William A. Rowe, Jr. wrote:
> A number of CGI apps and apparently some IIS extensions do not properly
> seperate the headers from the response body with a cr-lf.
There have been a number of requests lately for proxy to "fix" bugs in
remote sites, or to accept chronically broken responses out there. Doing
this sits somewhere between "apache should be liberal in what it
accepts" and "we should not be breaking our server to fix someone else's".
The major difference between v1.3 and v2.0 of proxy was that as an
HTTP/1.0 proxy v1.3 simply transferred all broken requests warts and all
through itself, so many sites out there "just worked". Now, the proxy
feeds stuff through the filter stack, which requires at least a little
bit of protocol compliance.
I think the following policy should be followed with regard to HTTP
complicance:
- If proxy/ the filter stack decides to be liberal and accept some
broken protocol, a warning should be logged, and it should be clear in
the code that the behaviour is not standard.
- Proxy should not be accepting protocol violations that are not
accepted by Squid, etc.
> The following reply by a proxied http server works in apache 1.3, however,
> the 'outch' line is consumed by the header parser:
>
> <response>
> HTTP/1.1 200 OK
> Date: Sun, 18 Aug 2002 09:00:00 GMT
> Content-Type: text/plain
> Outch
>
> That Hurts!
> </response>
The behaviour in response to the above could be that the first line that
is not a header (ie a line with no : in it) could be treated as the
first line of the response.
The problem is that people have reported some other servers which have
broken the server version string into two lines - this is now
incompatible with the above kludge.
> ok, now what? In httpd 2.0.36 - .41-dev, we have an entirely different
> response due to the HTTP_HEADERS_IN filter, which looks more like,
>
> HTTP/1.1 502 BAD GATEWAY
My gut feel says that "bad gateway" is the correct reponse, because that
is exactly what the proxy is dealing with.

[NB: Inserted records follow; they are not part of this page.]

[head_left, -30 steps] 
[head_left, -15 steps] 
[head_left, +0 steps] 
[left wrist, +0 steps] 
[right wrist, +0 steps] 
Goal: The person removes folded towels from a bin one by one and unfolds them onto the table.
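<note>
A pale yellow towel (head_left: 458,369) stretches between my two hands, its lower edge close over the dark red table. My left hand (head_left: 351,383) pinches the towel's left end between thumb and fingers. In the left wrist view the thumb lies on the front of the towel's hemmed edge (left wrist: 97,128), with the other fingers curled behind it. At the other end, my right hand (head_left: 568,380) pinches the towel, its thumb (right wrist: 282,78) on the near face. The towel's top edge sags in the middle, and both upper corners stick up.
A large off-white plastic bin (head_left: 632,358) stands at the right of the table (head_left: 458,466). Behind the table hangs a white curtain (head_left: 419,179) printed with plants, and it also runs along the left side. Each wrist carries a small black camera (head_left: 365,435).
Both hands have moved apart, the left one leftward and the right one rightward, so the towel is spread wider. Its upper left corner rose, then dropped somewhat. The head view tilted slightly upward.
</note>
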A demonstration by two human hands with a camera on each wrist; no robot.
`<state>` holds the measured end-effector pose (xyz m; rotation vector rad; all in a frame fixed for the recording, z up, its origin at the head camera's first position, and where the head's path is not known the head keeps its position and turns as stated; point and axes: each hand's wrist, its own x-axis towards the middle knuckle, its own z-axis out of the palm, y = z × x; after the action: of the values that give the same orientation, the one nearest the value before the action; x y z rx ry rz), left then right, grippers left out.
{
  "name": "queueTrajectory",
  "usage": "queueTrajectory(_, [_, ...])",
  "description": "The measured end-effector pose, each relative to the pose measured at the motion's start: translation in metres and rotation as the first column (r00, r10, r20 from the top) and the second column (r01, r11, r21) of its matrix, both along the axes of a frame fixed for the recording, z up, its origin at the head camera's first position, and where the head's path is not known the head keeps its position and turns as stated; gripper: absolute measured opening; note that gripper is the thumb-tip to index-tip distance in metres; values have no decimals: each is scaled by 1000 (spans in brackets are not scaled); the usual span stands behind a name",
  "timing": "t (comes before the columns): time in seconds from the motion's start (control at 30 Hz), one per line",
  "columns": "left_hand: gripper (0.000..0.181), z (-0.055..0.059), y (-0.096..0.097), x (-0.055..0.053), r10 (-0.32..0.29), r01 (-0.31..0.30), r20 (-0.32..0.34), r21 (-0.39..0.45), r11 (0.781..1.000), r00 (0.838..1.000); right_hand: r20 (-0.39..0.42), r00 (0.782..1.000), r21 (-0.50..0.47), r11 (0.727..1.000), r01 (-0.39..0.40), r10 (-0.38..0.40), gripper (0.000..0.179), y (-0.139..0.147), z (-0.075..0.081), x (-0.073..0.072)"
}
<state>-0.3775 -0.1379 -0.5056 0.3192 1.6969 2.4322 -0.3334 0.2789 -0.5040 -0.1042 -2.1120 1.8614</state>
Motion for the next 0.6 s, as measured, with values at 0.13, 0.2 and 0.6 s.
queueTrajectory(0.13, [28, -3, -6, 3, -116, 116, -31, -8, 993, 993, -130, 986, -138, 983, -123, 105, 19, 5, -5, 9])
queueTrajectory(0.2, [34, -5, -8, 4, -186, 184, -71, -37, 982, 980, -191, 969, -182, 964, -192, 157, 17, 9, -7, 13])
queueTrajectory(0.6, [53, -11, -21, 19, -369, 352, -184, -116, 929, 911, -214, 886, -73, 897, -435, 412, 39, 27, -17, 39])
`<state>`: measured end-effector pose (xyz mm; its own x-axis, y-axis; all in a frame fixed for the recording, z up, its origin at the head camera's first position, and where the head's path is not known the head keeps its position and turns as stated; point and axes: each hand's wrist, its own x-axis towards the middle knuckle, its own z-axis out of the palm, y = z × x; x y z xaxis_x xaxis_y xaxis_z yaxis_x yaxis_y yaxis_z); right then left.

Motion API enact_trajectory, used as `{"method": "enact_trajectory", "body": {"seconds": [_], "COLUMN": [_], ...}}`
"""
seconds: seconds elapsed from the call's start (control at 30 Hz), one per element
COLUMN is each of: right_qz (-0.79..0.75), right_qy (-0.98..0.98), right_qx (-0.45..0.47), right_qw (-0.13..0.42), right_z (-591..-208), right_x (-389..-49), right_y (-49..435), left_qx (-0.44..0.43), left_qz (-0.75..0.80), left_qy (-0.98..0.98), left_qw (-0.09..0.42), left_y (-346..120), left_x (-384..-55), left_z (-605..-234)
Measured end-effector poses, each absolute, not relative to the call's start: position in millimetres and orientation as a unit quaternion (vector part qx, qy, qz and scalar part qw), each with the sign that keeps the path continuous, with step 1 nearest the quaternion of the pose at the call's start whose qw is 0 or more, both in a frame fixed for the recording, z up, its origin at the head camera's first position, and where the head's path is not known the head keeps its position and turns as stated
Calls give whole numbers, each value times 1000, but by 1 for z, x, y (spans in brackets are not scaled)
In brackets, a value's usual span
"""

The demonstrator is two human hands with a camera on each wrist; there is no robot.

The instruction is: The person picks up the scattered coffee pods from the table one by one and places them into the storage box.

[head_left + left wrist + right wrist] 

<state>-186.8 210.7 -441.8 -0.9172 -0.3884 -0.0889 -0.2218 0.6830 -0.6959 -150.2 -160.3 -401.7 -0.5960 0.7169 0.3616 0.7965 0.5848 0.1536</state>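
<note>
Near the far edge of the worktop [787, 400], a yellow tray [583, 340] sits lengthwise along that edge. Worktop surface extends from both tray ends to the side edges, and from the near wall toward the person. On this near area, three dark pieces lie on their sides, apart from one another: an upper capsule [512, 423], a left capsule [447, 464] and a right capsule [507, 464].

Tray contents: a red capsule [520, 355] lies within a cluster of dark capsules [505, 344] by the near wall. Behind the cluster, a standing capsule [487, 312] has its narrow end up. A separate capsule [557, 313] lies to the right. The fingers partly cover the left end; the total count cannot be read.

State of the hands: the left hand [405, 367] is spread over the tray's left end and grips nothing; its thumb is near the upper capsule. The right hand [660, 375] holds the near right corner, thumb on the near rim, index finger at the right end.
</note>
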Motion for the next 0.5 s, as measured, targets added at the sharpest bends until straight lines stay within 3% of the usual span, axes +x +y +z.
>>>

If this is correctly logged to the error log, an admin out there will be
able to see clearly that this is a remote site problem, and will not
think it is an apache bug.
> I suggest it isn't a nice surprise for HTTP/1.1 users.
>
> What are the effects of fixing this bug?
Important: this isn't a bug, but rather a request to bend the HTTP rules
for the benefit of some broken servers out there.
> 1. proxies can continue to forward responses from broken servers.
>
> 2. mod_cgi/cgid would handle broken responses from cgi apps, which
> forget to add the extra cr/lf pair after their headers.
>
> Are these effects desirable? I'm asking the list, but it would be nice if
> the 2.0 server reacts based on the principle of least astonishment.
I think the server should react with as much specific detail as is
possible. ie if the proxy rejects a remote site for any reason, it
should log why it did so in clear plain english so the admin is made
fully aware of what happened and why.